Il aura fallu attendre que Skinny Puppy annonce officiellement la fin de sa carrière, une quarantaine d'années après sa formation et avec un dernier album déjà vieux de dix ans pour que Cyberaktif, à la surprise générale, ne sorte de son sommeil. cEvin Key retrouve Bill Leeb, qui invite son indispensable binôme Rhys Fulber (ensemble, ils sont également impliqués dans Noise Unit et Delerium) pour former un nouveau trio. De l'aveu de Key, le retour de Cyberaktif a pour fondations des travaux réalisés dans l'optique d'un nouvel album de Skinny Puppy et laissés de côté depuis 2017 ou 2018...

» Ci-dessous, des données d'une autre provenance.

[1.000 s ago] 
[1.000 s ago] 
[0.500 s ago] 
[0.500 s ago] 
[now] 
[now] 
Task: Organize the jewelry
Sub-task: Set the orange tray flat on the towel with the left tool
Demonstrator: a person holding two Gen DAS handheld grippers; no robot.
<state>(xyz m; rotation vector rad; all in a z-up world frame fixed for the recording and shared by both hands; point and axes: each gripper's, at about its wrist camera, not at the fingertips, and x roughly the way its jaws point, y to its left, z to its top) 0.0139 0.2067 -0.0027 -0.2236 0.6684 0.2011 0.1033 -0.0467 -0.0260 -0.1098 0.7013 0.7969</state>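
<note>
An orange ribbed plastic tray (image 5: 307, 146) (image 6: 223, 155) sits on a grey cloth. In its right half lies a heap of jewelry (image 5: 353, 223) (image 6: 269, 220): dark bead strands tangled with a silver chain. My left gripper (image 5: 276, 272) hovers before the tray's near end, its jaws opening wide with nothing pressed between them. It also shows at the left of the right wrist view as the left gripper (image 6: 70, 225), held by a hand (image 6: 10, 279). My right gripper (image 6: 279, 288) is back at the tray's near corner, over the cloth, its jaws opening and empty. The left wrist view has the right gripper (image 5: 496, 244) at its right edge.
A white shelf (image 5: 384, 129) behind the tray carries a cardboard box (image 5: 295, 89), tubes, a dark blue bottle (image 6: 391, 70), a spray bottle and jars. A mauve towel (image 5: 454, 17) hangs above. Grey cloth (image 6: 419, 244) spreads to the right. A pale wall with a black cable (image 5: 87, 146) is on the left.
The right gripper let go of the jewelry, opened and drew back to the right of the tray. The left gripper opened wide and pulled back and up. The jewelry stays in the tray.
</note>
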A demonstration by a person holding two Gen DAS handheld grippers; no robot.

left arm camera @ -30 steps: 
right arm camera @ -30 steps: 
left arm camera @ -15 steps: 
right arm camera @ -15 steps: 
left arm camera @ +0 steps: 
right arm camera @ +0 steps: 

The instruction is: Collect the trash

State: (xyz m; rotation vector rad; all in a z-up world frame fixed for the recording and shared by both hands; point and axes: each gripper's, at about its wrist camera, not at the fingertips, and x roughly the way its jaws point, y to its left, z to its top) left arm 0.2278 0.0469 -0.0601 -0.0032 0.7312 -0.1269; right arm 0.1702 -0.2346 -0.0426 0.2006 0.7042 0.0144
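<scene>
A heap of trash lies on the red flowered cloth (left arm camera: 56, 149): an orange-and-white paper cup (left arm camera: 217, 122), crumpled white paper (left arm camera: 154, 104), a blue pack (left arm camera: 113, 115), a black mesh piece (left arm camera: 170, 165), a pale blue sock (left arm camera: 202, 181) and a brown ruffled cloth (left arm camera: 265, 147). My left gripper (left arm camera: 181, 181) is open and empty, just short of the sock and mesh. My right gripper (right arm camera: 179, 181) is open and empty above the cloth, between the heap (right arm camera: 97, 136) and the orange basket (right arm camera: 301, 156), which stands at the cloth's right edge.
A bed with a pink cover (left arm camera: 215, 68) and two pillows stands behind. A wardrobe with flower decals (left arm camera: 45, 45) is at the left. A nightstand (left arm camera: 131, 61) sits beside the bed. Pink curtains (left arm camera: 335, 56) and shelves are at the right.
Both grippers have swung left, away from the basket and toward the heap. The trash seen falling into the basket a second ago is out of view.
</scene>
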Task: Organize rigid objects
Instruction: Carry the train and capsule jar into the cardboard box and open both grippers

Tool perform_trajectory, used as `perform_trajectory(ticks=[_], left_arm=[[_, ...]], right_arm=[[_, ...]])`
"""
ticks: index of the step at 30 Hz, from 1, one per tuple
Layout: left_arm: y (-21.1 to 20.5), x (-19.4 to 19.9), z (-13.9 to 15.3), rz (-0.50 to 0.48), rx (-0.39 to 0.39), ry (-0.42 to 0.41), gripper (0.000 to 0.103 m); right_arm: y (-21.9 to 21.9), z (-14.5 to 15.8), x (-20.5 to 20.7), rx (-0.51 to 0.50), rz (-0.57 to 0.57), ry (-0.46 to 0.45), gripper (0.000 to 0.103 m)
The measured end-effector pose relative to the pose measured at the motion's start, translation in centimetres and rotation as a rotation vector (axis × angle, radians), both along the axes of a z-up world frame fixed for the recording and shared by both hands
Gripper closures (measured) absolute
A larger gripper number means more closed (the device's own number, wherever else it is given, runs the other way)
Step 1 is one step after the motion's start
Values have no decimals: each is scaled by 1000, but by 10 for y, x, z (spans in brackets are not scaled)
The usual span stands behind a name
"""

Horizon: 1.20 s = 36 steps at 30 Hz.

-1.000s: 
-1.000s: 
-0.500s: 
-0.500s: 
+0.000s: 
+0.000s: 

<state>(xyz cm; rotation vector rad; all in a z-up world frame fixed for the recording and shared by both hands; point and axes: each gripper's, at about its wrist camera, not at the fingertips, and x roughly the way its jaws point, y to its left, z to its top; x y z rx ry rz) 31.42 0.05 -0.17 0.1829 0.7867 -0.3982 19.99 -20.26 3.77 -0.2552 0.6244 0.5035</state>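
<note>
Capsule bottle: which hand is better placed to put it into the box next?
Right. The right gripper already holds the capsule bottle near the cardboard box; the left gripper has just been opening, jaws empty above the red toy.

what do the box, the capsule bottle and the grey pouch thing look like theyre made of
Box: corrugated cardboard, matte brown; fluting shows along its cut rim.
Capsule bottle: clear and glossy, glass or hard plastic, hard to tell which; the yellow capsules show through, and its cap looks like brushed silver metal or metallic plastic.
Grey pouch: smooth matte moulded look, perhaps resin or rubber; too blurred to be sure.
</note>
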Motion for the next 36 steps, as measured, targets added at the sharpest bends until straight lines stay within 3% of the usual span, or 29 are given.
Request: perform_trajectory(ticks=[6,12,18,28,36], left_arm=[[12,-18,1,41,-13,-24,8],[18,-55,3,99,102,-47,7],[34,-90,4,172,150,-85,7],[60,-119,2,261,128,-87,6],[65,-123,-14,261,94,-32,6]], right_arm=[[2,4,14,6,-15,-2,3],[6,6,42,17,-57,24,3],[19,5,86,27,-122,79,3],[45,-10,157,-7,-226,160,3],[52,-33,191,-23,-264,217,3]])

Ce n'est donc pas une surprise si eNdgame évoque régulièrement les travaux "récents" des chiots de Vancouver (tout particulièrement les albums hanDover et Weapon), entre le psychédélisme synthétique de Locked Away, la menace sous-jacente de New World Awaits, les beats de You Don't Need to See, les nappes mélancoliques de The Freight ou encore cette rythmique sur la bien nommée Broken Through Time (une très chouette concession nostalgique presque anachronique) accompagné par une scansion sinistre caractéristique. Bill Leeb y apporte sa voix de spectre robotique, plus douce et accueillante que celle de Nivek Ogre, insufflant immédiatement aux morceaux un potentiel tubesque, une efficacité séduisante quelque soit le registre (la voix claire de You Don't Need to See, le mélange de mélancolie poétique et de charisme fédérateur d'A Single Trace).
Il y a quelque chose d'assez jouissif à écouter ce que ces trois artistes ont à nous offrir : de leur côté, Leeb et Fulber n'ont, eux non plus, jamais cessé d'expérimenter avec l'électronique, de varier les plaisirs et de coller à leur époque (Frontline Assembly a notamment incorporé des éléments synthwave et dubstep à sa musique). Key, qui se demandait récemment ce que l'étiquette "industrielle" voulait dire à notre époque, a donc trouvé des compagnons de jeu dont l'univers et les envies sont similaires aux siennes. Cet eNdgame peut donc se voir comme un laboratoire musical affranchi de contraintes : après tout, après trente ans d'absence, c'est presque un projet neuf. Mais si le matériel a évolué et que les hommes derrière la musique sont moins torturés, on retrouve ce plaisir de jouer avec les sons et les textures, ce goût pour l'empilement.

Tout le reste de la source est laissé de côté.